Child Status Protection Act (CSPA) for Referred Children

18-05-2023

Signed into law on August 6, 2002, the Child Status Protection Act (CSPA), PL 107-208, 116 Stat. 927, INA 201 (8), addresses the problem of minor children who are over the age (turn 21 years old) due to long delays in procedures and long backlogs.

Allows certain beneficiaries in family-based, employment, and diversity petitions, as well as some humanitarian programs (refugees, nursing homes, Violence Against Women Act) to maintain “child” classification despite turning 21 years.

In the context of an employment-based petition, the CSPA allows the time that Form I-140, Immigrant Petition for Alien Workers, was pending to be subtracted from the beneficiary’s biological age at the time of visa availability. of immigrant on the date of approval of the same, whichever it is, it is late. INA 203(h)(3). Formula to determine the CSPA age of derived children: Section 3 of the CSPA provides the formula for determining the CSPA age of direct and derivative children who are beneficiaries of family and employment-based petitions, as follows:

  1. Determine the age of the child at the time an immigrant visa number becomes available (the priority date of the LCA-exempt Form I-140 or labor certification application becomes current), or the date of approval of Form I-140, whichever is later;
  2. Subtract from this biological age the number of days the Form I-140 Immigrant Visa Application was pending (from the date of receipt to the date of approval) to obtain the CSPA age; and
  3. The child must “seek to acquire” lawful permanent resident (LPR) status (adjustment or immigrant visa) within one year of the approval of the I-140 petition or the availability of the immigrant visa, whichever is later late.
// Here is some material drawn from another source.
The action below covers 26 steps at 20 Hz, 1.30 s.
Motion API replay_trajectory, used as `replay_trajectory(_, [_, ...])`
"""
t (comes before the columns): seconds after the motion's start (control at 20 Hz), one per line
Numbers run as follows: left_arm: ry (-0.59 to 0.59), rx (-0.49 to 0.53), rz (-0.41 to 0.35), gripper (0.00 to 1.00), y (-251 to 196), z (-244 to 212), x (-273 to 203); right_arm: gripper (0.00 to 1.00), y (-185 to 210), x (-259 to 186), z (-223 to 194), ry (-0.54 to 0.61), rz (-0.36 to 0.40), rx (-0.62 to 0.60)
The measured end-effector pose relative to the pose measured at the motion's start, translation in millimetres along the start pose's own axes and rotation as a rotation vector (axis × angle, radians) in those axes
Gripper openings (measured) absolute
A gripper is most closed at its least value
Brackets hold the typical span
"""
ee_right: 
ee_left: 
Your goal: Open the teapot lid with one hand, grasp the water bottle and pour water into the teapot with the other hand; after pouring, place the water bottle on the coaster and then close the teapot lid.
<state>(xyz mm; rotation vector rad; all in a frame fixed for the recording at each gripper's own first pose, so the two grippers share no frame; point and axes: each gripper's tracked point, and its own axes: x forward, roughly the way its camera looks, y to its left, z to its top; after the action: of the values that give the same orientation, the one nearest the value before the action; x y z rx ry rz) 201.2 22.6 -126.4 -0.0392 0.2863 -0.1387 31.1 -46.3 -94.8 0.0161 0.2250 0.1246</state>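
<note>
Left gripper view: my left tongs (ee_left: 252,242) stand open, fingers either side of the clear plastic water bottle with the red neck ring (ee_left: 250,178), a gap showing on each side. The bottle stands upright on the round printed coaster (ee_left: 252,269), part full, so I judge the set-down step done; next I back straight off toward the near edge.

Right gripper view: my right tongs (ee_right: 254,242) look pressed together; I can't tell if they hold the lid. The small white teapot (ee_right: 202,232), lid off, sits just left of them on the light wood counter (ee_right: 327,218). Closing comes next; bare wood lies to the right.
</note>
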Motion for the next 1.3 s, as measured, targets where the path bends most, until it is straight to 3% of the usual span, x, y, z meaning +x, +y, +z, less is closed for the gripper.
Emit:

For example, if Form I-140 was filed in 2004, when the beneficiary’s derivative child was 19 years of age, and the Form I-140 LCA priority date was available at that time (2004), but the The Form I-140 petition was pending for 4 years, the child’s biological age after 4 years is 23, but his CSPA age is still 19. So, he or she has not aged.

In effect, the CSPA locks in the age of a child to a date earlier than their age at the time of adjudication of adjustment of status (Form I-485) in the United States or immigrant visa application (Form DS- 230 Left). Meaning of “seeks to acquire” LPR status: The third part of the formula for applying the CSPA to derivative children mentioned above is that the child must “seek to acquire” lawful permanent resident (LPR) status within one year of petition approval or availability. of the immigrant visa. , whichever is later, to get CSPA benefits.

The US Citizenship and Immigration Services (USCIS) defines the immigrant availability date as the first day of the first month that a visa in the appropriate category was listed as available in the Visa Bulletin. Visas from the Department of State.

As a statute of limitations, this one-year period within which to apply for LPR status, as a filing deadline, has been interpreted by the Department of State as follows:

  1. The date the derivative child (not its father or mother) presents the completed immigrant visa application and alien registration (Form DS-230, Part I) and its scope in the immigrant visa system;
  2. As to a “next-to-join” derivative child whose LPR parent is in the United States, the date the child seeks to acquire LPR status for the one-year filing window for the immigrant visa application is the date in which the father file Form I-824, Request for action on an approved application or petition, on behalf of the child (which can be filed with the parent’s I-485), or takes a “concrete step” forward toward LPR status. Cable DOS, 03 States 15049 (1/17/03) 4422.23.

For example, a Form I-140 petition was filed in 2000 by a parent’s employer when the derivative child was 20 years old. The Form I-140 petition was approved in 2002 and the immigrant visa number was current at the time of approval. The derivative child waited until 2004:

  • To apply for adjustment of status (Form I-485) in the United States; gold
  • Submit the completed Form DS-230 Part I for consular processing; gold
  • Take “concrete steps” to seek LPR status; gold
  • The father filed Form I-824 with USCIS in 2004 only.

In all four scenarios, the derivative child, even though CSPA age 20, is still ineligible for LPR status because he or she or his or her parents did not apply within one year of Petition I Approval -140 or the availability of the immigrant visa, both from 2002. The filing in 2004 was a year too late.